British male singer-songwriters mostly came out of the local folk scene, which seemed to imbue them with a leaning towards the wistfully romantic. Their American counterparts, springing from close exposure to the blues and bluegrass traditions, seemed more robust in temperament. The exception would be Paul Simon, who shared the British tendency to what it would be unkind to call feyness — but then he’d spent time playing the London folk clubs as part of his formative experience, soaking up the vibe.
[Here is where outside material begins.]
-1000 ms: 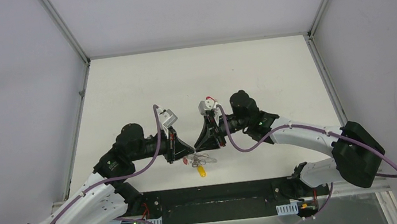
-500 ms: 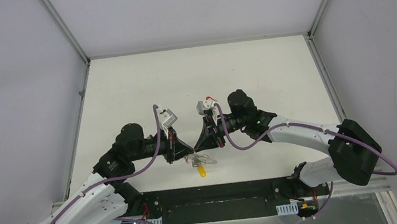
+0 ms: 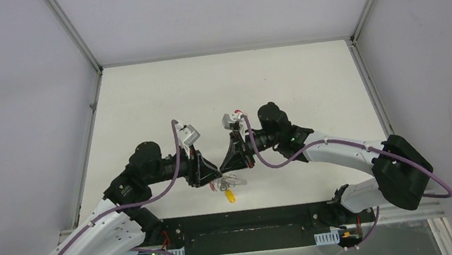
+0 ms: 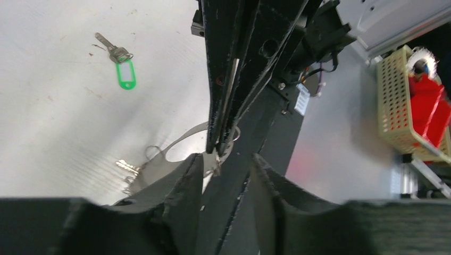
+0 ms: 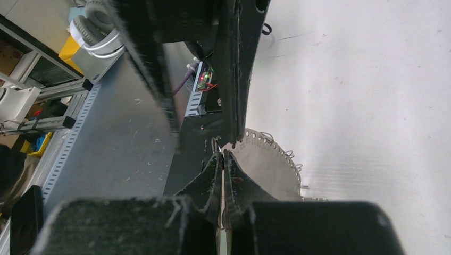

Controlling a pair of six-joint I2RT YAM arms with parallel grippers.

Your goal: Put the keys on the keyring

There was more to them than that archetype, of course, and the whole genre is interestingly captured in Separate Paths Together, a new three-CD box subtitled “An Anthology of British Male Singer-Songwriters 1965-75”. Compiled and annotated by David Wells, it parades an extraordinary range of artists in solo guise. Most of the usual suspects are here: Al Stewart, Ralph McTell, John Martyn, Donovan. Others — Kevin Ayers, Peter Hammill, Richard Thompson, Jim Capaldi, Mike Heron, Gary Farr, Dave Cousins — had made their initial reputations as members of bands. Free-standing solo artists range from Pete Atkin, who came out of the Cambridge Footlights putting melodies to Clive James’s effortfully intricate lyrics (maybe the nearest thing ever devised to an English version of French chanson), to Peter Skellern, whose deceptively artless “Hold On To Love” still sounds like a great pop record,
Among my favourites are David McWilliams’s “Days of Pearly Spencer”, as enduringly perfect an evocation of 1967 and the days of pirate radio as could be imagined; Bert Jansch’s brief, unadorned “Tell Me What Is True Love”; Mike Cooper’s “Paper and Smoke”, with its fine horn arrangement; Andy Roberts’s warmly nostalgic “All Around My Grandfather’s Floor”, from a poem by his Liverpool Scene bandmate Mike Evans; and Murray Head’s “Say It Ain’t So, Joe” — a record that everyone at Island in 1975 expected to be a huge hit, but mystifyingly wasn’t.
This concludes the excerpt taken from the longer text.